-
Notifications
You must be signed in to change notification settings - Fork 29
Description
I noticed recent improvements to some of the type mapping in #277
One example of what changed here is that uint8 now maps to INT2 which makes sense to avoid the overflow issue mentioned in the PR.
However, other code hasn't been updated to match. For example, in datafusion-pg-catalog/src/pg_catalog/pg_attribute.rs we have a mapping DataType::UInt8 => (18, 2, true, "s", "p"), // char which means the catalog says something different about the postgres type of the field.
My first thought was to simply update this to match, but it seems fragile if we have to always remember to update in two places.
Instead, I am exploring the idea of allowing datafusion-pg-catalog to depend on arrow-pg. Then we can use arrow_pg::datatypes::into_pg_type to do most of the work for us in a way that will still work if the arrow-pg mappings change again.
I have a question though about the existing mapping code in PgAttributeTable::datafusion_to_pg_type.

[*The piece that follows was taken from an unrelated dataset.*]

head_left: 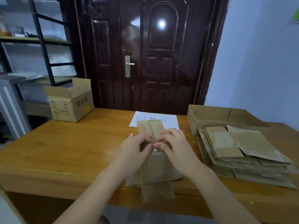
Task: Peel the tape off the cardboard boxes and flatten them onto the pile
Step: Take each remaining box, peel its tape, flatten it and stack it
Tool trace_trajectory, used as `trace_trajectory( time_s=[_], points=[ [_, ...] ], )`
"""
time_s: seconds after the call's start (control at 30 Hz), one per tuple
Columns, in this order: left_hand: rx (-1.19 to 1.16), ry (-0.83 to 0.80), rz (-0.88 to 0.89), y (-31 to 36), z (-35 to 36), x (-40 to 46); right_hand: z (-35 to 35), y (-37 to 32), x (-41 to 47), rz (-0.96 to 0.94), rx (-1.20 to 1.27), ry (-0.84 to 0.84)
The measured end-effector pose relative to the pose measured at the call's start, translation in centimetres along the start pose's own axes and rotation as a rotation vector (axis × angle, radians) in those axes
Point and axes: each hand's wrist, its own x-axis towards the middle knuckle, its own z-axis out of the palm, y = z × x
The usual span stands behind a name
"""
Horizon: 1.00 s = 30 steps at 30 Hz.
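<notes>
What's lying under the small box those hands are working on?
A white sheet of paper with handwritten characters pokes out from behind the small box, lying on the wooden table. The box hides the sheet's near edge.

A small brown cardboard box [153,165] is standing at the near edge of the table [72,143], its top flaps closed along a centre seam and a lower flap hanging over the edge. A pile of flattened boxes [239,152] is lying to its right, while an open printed box [71,102] is sitting at the far left corner.
</notes>
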Motion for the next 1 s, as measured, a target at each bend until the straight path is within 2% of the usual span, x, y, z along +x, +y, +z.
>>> trace_trajectory(
  time_s=[0.1, 0.27, 0.47, 0.6, 0.7, 0.9, 1.0],
  points=[
    [0.042, -0.034, -0.014, 0.5, -0.3, 0.3, -1.0, 0.0, 0.0, 0.089, 0.036, -0.098],
    [0.313, -0.016, 0.186, 0.3, 0.2, 0.7, -0.7, -0.7, 0.4, 0.249, 0.087, -0.073],
    [0.308, -0.008, 0.161, 0.6, 0.3, 1.1, 0.4, -1.2, -0.1, 0.193, 0.02, 0.025],
    [0.427, 0.077, 0.237, 0.1, 1.2, 1.2, -0.4, -0.6, -0.4, 0.139, 0.038, -0.017],
    [0.497, 0.126, 0.287, -0.3, 2.0, 1.0, -0.8, -0.3, -0.1, 0.172, 0.103, -0.058],
    [0.501, -0.065, 0.195, 0.1, 1.4, 1.2, 0.3, -0.5, 0.2, 0.236, 0.158, -0.003],
    [0.568, -0.071, 0.205, 0.3, 1.4, 1.3, 0.3, -0.1, 0.0, 0.214, 0.169, -0.023]
  ],
)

In the following code, I can understand some of the returned values, but some are not clear to me:
match data_type {
DataType::Boolean => (16, 1, true, "c", "p"), // bool
DataType::Int8 => (18, 1, true, "c", "p"), // char
DataType::Int16 => (21, 2, true, "s", "p"), // int2
DataType::Int32 => (23, 4, true, "i", "p"), // int4
DataType::Int64 => (20, 8, true, "d", "p"), // int8
DataType::UInt8 => (18, 2, true, "s", "p"), // char
DataType::UInt16 => (21, 4, true, "i", "p"), // int2
DataType::UInt32 => (23, 8, true, "d", "p"), // int4
DataType::UInt64 => (20, -1, false, "i", "m"), // int8
DataType::Float32 => (700, 4, true, "i", "p"), // float4
DataType::Float64 => (701, 8, true, "d", "p"), // float8
DataType::Utf8 => (25, -1, false, "i", "x"), // text
DataType::LargeUtf8 => (25, -1, false, "i", "x"), // text
DataType::Binary => (17, -1, false, "i", "x"), // bytea
DataType::LargeBinary => (17, -1, false, "i", "x"), // bytea
DataType::Date32 => (1082, 4, true, "i", "p"), // date
DataType::Date64 => (1082, 4, true, "i", "p"), // date
DataType::Time32(_) => (1083, 8, true, "d", "p"), // time
DataType::Time64(_) => (1083, 8, true, "d", "p"), // time
DataType::Timestamp(_, _) => (1114, 8, true, "d", "p"), // timestamp
DataType::Decimal128(_, _) => (1700, -1, false, "i", "m"), // numeric
DataType::Decimal256(_, _) => (1700, -1, false, "i", "m"), // numeric
_ => (25, -1, false, "i", "x"), // Default to text for unknown types
}
For example, the DataType::UInt64 mapping becomes oid 20 (INT8) but the typelen is -1. Why is it -1?
What I would like to do is replace this block with something like:
match arrow_pg::datatypes::into_pg_type(data_type) {
Ok(t @ postgres_types::Type::BOOL) => (t.oid(), 1, true, "c", "p"),
Ok(t @ postgres_types::Type::CHAR) => (t.oid(), 1, true, "c", "p"),
// TODO: add all of the other mappings here.
_ => (25, -1, false, "i", "x"), // Default to text for unknown types
}
but I am reluctant to change anything until I understand the existing code better.